Table1 – From no compression at all, to be compressed, the data increased 1GB, and indexes doubled.
(I wanted to compress the text field only, but the innodb default configs made pt-online-schema-change also put PAGE_COMPRESSED)

Table2 – From ROW_FORMAT=COMPRESSED to maximum level of PAGE_COMPRESSION, both data and index increased considerably.

Does it make sense that PAGE_COMPRESSION, even with level 9, is compressing less than ROW_FORMAT=COMPRESSED?



 Comments   
Comment by Marko Mäkelä [ 2020-06-09 ]

Thank you for the input. MDEV-11068 had been filed earlier for something similar.

If your test includes long string columns that could be stored off-page by InnoDB, then ROW_FORMAT=COMPRESSED would gain some advantage, by compressing the singly-linked lists of pages of such columns as one zlib stream. That is similar to what MDEV-11371 implemented at the SQL layer. In page_compressed, each BLOB page in the singly-linked lists would be compressed separately, and we might punch holes on the tail of each page, to free up a little space.

The hole-punching of page_compressed tables could significantly reduce the file system performance. It was originally developed for an SSD manufacturer’s file system NVMFS. You are not the first one to question the usefulness: Wanted: a file system on which InnoDB transparent page compression works was posted in 2015.

Note: the logical file size will not change as a result of the hole-punching.
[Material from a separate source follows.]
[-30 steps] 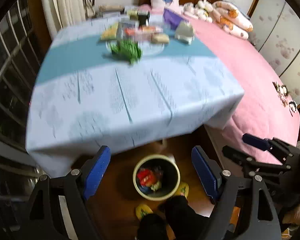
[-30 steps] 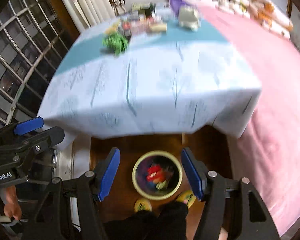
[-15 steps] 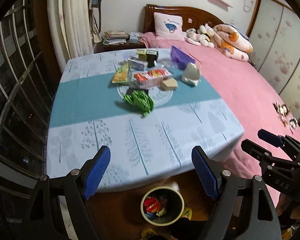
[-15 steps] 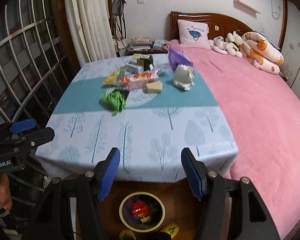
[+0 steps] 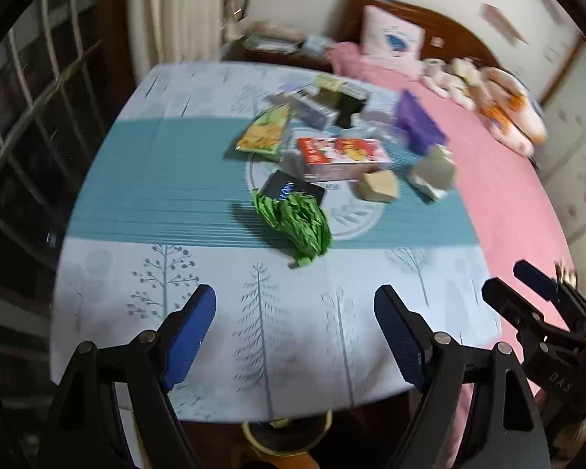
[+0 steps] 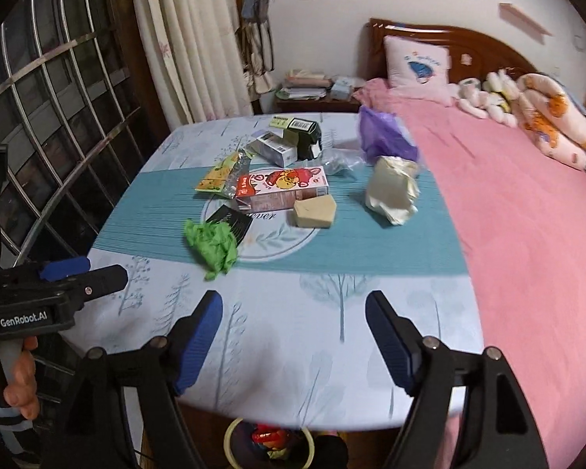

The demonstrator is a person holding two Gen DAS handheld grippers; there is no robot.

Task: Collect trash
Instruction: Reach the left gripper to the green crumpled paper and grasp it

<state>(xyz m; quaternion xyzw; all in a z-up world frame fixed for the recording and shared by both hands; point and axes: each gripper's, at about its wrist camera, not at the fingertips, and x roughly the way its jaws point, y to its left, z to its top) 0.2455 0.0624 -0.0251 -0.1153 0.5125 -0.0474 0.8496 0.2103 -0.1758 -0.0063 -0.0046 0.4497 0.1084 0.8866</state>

You should monitor the physical file size (excluding any ‘sparse’ blocks), as reported by ls -s.

MDEV-15528 and its follow-up task MDEV-8139 should slightly improve the efficiency of page_compressed tables. When a page is freed inside the tablespace, we would deallocate the page_compressed block from the file system ("punch hole"). Before those fixes, we would not deallocate any garbage pages, for example after DROP INDEX or a large DELETE that causes the number of allocated pages to shrink.

Disclosure: I did the low-level design and the implementation of ROW_FORMAT=COMPRESSED based on a high-level idea of Heikki Tuuri, between 2005 and 2007. I believe that even that format is past its ‘best before’ date. The implementation is also complicating the operation of the buffer pool and crash recovery. Because Heikki wanted to minimize the changes to page headers, we are wasting close to 100 bytes per page. And because the page footer format that I designed uses 14-bit offsets, we can only support innodb_page_size≤16k. I did not even consider extending the format for instant column changes (MDEV-11369, MDEV-15562).

I think that we should gradually deprecate support for ROW_FORMAT=COMPRESSED, retaining read-only support to allow upgrades. This would simplify the buffer pool code further.

When it comes to page_compressed, in my opinion we should consider removing the option altogether, maybe retaining read-only support for a few major releases. Existing data files could be converted with an external tool.

Comment by Marko Mäkelä [ 2020-06-09 ]

In MariaDB 10.5, the write performance to ROW_FORMAT=COMPRESSED tables may degrade due to MDEV-12353, because until MDEV-21727 is addressed we may be writing more than the optimal amount of redo log.

Comment by Nuno [ 2020-06-09 ]

Hello,

Thank you very much for your detailed response, which I appreciate very much.

I see you want to deprecate ROW_FORMAT=COMPRESSED, which I'm ok with, as long as the alternative/successor becomes a better option, in terms of Storage and Performance.

What I don't want is to have my hands tied because:

1) my database is too large which makes it impracticable to convert to the new option, without requiring my website to go offline or tables being 100% locked

2) not being able to upgrade MariaDB because the performance will degrade due to the option I'm using

There is a similar example where something that I thought was implemented as an improvement and an online transaction, actually locked all tables while it was running – see MDEV-18385 for the innodb_defragment option.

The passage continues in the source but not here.